Practical Python: Data Wrangling and Data Quality

This repo contains draft coding exercises for the early-release version of the book Practical Python: Data Wrangling and Data Quality to be published by O'Reilly Media in 2021.

Before You Begin

Below you will find an overview of this repo's contents, as well as important tips and information on how to use these files. In general, all exercises are accessible as standalone .py files, and as Jupyter Notebooks. The notebooks can either be downloaded to your device and run locally, or opened and run in Google Colab (https://colab.research.google.com/). The draft text of Chapter 1 includes basic instructions on how to get started with some of these tools; this text will be updated/completed before final publication.

Working with data files

Because data sets can often be quite large, the data sets for these exercises are available for download here.

If you are working locally

Data sets should be downloaded/copied in the same folder as the Python file or notebook, unless otherwise indicated.

If you are using Google Colab

There are two ways that you can load data files into Google Colab:

  1. Link directly to the copies of the data that I have made available via my Google Drive account.
  2. Upload copies of the data files to your own Google Drive account

Each of these options has tradeoffs. If you are short on Google Drive space, using option 2 will save you space on your own account and only require commenting/uncommenting some code in the provided Jupyter notebooks. On the other hand, if my shared copies disappear (always a possibility on the interwebs!), work that relies on option 1 will not be affected. You may also find option 1 more straightforward when substituting your own data sets into the example notebooks.

Option 1: Link directly to shared data files

All of the notebooks provided in this repo can be opened and used in Google Colab (whether or not they contain the Colaboratory "bug" at the top). In most cases, you will need to can the notebook first and fully uncomment any cells that start with the line UNCOMMENT BELOW TO USE WITH GOOGLE COLAB. For this, I recommend highlighting the entire cell and then using the Ctrl+/ shortcut, which will toggle comments on all selected lines.

Option 2: Using data stored on your own account

You will need to upload the data files into a Google Drive folder on your own account. Each time you open the notebook, you will need to "mount" your Google Drive folder in order to make the data available to your notebook:

  1. Open your target notebook in Google Colab.
  2. Click on the Files folder icon on the left-hand side of the window.
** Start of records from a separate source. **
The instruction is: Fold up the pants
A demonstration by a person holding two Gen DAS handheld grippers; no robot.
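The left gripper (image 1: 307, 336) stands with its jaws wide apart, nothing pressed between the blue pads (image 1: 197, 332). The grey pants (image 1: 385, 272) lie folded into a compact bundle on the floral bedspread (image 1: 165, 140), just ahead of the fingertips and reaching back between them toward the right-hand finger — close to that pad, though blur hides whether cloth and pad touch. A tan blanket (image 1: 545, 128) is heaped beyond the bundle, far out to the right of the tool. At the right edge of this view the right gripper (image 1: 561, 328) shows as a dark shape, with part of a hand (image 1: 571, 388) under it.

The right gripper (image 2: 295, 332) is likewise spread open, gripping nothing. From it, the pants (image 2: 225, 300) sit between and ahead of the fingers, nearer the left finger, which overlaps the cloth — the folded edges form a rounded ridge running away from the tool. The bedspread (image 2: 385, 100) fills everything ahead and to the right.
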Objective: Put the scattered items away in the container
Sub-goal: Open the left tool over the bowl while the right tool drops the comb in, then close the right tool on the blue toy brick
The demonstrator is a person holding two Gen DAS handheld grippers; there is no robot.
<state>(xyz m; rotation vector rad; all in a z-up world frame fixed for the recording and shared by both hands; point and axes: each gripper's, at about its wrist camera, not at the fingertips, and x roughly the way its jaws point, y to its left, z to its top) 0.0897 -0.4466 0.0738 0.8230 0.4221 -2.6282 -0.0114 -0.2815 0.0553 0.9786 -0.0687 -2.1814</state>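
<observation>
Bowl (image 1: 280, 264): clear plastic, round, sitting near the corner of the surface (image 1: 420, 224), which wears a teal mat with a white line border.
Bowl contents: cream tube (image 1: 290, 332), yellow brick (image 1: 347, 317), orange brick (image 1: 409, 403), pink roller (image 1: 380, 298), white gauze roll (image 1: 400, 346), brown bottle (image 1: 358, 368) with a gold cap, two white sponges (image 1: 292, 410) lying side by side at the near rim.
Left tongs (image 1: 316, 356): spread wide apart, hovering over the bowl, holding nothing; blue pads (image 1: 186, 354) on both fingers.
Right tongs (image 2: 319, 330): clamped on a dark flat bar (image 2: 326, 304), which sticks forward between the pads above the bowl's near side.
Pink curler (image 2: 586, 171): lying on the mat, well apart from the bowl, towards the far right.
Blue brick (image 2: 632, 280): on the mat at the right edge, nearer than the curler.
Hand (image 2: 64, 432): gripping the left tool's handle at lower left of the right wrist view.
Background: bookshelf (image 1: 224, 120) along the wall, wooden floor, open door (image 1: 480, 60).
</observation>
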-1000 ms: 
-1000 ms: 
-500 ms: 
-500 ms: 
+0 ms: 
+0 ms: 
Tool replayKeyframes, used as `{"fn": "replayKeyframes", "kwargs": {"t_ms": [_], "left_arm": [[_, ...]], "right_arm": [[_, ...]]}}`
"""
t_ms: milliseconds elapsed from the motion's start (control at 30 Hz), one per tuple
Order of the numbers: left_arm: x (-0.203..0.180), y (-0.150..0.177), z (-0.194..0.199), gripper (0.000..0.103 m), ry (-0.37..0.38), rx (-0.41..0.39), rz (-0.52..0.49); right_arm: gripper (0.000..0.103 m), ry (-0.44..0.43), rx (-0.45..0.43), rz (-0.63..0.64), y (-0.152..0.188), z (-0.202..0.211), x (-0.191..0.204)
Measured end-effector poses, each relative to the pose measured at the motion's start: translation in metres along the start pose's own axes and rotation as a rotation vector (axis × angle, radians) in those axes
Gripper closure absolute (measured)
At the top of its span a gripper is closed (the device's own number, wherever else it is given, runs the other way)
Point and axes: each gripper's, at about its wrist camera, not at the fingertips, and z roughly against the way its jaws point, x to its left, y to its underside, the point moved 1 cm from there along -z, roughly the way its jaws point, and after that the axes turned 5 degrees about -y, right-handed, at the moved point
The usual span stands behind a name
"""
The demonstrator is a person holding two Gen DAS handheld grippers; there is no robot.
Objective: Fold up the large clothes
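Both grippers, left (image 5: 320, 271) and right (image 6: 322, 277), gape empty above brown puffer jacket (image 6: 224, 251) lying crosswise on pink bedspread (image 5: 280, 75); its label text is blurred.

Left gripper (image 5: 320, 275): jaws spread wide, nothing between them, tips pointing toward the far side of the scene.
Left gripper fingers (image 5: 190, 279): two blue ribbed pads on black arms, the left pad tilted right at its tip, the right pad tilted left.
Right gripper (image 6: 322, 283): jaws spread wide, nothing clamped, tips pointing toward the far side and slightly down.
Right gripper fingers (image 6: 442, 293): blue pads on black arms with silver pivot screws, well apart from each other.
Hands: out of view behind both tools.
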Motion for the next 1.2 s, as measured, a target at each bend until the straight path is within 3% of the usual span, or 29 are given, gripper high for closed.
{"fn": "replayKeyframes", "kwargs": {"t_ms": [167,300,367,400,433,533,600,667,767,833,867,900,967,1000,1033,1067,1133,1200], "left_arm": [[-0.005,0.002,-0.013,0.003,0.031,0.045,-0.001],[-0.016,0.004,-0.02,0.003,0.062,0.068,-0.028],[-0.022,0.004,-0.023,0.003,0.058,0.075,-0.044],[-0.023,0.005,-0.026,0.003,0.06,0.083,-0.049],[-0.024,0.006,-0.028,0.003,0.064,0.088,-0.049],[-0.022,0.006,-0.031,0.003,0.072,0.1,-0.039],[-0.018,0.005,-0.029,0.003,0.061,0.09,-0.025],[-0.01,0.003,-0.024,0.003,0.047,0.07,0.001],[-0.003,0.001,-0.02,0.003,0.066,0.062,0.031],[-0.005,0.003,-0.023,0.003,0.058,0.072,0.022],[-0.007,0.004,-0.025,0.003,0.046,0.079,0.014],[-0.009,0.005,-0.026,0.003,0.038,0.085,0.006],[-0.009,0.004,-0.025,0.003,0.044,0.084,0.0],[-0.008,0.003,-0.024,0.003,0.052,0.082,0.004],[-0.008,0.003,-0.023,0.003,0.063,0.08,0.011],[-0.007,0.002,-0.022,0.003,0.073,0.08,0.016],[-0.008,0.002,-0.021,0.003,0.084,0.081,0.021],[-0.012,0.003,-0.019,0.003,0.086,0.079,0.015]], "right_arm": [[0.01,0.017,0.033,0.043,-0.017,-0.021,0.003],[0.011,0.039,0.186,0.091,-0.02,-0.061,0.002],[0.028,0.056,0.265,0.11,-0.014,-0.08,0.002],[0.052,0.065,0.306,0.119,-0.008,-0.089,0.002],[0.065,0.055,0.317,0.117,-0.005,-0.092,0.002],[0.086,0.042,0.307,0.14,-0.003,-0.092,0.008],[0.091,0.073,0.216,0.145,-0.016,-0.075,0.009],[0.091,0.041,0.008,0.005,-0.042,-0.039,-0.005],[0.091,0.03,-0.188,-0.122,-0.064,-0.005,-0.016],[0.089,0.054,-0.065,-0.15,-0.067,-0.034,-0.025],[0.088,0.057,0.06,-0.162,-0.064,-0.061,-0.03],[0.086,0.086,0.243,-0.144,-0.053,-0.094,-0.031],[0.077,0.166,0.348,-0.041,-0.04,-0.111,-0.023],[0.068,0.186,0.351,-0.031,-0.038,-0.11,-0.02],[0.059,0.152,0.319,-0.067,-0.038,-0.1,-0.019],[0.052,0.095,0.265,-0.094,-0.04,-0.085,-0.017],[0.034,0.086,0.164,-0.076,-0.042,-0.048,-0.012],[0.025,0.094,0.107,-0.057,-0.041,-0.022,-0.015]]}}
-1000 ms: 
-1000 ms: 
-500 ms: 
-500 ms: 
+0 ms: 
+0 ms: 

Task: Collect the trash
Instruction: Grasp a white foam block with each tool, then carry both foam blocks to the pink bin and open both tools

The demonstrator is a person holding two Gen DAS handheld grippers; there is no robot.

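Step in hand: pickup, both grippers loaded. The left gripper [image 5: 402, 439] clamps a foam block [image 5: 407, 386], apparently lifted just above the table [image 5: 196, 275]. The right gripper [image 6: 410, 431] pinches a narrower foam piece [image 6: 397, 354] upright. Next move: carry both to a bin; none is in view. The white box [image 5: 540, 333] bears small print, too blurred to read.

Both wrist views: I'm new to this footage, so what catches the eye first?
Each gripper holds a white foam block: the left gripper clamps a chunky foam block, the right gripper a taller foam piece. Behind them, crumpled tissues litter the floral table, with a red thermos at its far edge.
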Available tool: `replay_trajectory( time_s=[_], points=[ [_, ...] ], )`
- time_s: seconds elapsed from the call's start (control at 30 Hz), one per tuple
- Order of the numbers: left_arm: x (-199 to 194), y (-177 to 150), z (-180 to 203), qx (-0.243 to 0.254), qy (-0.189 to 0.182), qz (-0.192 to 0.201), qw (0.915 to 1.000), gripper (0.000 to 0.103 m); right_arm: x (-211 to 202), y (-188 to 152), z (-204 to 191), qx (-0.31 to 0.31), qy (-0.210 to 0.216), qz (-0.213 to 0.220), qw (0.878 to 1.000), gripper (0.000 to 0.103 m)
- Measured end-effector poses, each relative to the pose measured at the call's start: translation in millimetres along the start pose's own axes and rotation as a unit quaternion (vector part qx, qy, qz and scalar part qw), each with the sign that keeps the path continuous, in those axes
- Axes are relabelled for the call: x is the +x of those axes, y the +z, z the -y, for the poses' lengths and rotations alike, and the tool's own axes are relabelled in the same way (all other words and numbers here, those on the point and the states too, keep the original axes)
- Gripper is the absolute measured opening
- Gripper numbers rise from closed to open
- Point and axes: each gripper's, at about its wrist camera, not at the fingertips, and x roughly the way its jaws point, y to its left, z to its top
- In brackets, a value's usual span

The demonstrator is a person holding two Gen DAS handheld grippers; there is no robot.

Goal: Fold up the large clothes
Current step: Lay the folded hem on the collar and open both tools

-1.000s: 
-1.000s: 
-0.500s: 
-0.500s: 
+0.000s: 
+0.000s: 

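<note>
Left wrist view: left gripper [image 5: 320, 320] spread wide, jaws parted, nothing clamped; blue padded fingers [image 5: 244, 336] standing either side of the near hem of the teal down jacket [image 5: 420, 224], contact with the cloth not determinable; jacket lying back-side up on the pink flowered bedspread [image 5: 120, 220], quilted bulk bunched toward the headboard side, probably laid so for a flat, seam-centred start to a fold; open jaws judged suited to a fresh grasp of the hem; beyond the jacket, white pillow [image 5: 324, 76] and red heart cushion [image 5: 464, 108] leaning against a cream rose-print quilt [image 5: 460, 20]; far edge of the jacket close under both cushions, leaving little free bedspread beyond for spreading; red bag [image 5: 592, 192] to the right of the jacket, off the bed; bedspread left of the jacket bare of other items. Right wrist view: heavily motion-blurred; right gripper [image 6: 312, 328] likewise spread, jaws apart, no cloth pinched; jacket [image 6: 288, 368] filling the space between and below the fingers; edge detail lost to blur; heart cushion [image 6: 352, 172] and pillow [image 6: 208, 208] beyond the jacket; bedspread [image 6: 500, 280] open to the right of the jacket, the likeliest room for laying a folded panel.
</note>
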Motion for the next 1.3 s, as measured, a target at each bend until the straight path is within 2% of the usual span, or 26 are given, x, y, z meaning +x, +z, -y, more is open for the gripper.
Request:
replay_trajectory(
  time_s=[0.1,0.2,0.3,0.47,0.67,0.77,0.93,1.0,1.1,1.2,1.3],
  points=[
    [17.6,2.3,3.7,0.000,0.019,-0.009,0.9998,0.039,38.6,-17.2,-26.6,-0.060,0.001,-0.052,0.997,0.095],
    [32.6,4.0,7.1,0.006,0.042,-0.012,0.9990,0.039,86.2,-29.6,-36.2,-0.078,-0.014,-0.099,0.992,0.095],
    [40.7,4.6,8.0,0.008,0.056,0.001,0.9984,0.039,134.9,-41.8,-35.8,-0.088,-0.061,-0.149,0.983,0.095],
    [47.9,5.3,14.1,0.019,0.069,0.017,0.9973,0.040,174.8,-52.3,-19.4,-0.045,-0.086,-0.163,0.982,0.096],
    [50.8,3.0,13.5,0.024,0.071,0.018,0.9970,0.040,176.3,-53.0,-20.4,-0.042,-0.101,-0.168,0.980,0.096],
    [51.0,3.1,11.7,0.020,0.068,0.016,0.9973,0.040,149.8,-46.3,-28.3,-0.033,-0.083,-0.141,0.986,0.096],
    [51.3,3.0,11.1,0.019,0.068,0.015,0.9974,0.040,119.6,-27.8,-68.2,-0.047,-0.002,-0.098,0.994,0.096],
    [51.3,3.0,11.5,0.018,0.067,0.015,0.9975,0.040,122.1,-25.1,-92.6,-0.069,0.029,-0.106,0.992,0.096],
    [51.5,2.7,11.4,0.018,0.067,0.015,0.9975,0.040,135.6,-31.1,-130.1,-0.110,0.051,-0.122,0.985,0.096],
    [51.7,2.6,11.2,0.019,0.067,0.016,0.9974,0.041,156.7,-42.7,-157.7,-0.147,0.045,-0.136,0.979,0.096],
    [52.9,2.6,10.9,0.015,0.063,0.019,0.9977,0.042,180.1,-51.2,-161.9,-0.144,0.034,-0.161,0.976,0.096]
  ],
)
A new pane will open to the right of this icon, and may show a Connecting... message for several seconds. Once the connection has been established, you'll see three icons at the top: Upload to session storage, Refresh and Mount Drive. Click Mount Drive.
  3. A new cell will appear in your notebook (accompanied, the first time, by a blue comment cell indicating that you need to run that cell to mount your Google Drive files). Be sure to move that cell to the very top of your notebook using the arrows positioned over its top right edge.
  4. Hit the play button to the left of the cell. You will see a warning message that the notebook was not authored by Google (it was authored by me!). Select RUN ANYWAY.
  5. Click on the link in the cell. It will ask you to select a Google account - you should choose the one to which you have uploaded the data files. You will then need to grant Google Drive File Stream (which is a Google service) access to that Google account by clicking the blue Allow button.
  6. Finally, copy the long string from the new tab and paste it into the (much smaller) box in your notebook, below the text that says Enter your authoriation code: and, with your cursor still in that text box, hit the enter key. After several seconds, the cell should reset (the link and authorization code will disappear) and a new folder icon labeled drive should appear in the Files pane at left. If you don't, try closing the pane via the X at the top right and opening it again by clicking on the folder icon at far left.

At this point, you will be able to browse all of your Google Drive folders via the pane to the left of your notebook.

Adjusting the code

Once you have mounted your Google Drive within Colab, you need to browser to your target file. In my Google Drive, for example, I have a folder called data_wranglig_exercises which has data files stored in folders by chapter.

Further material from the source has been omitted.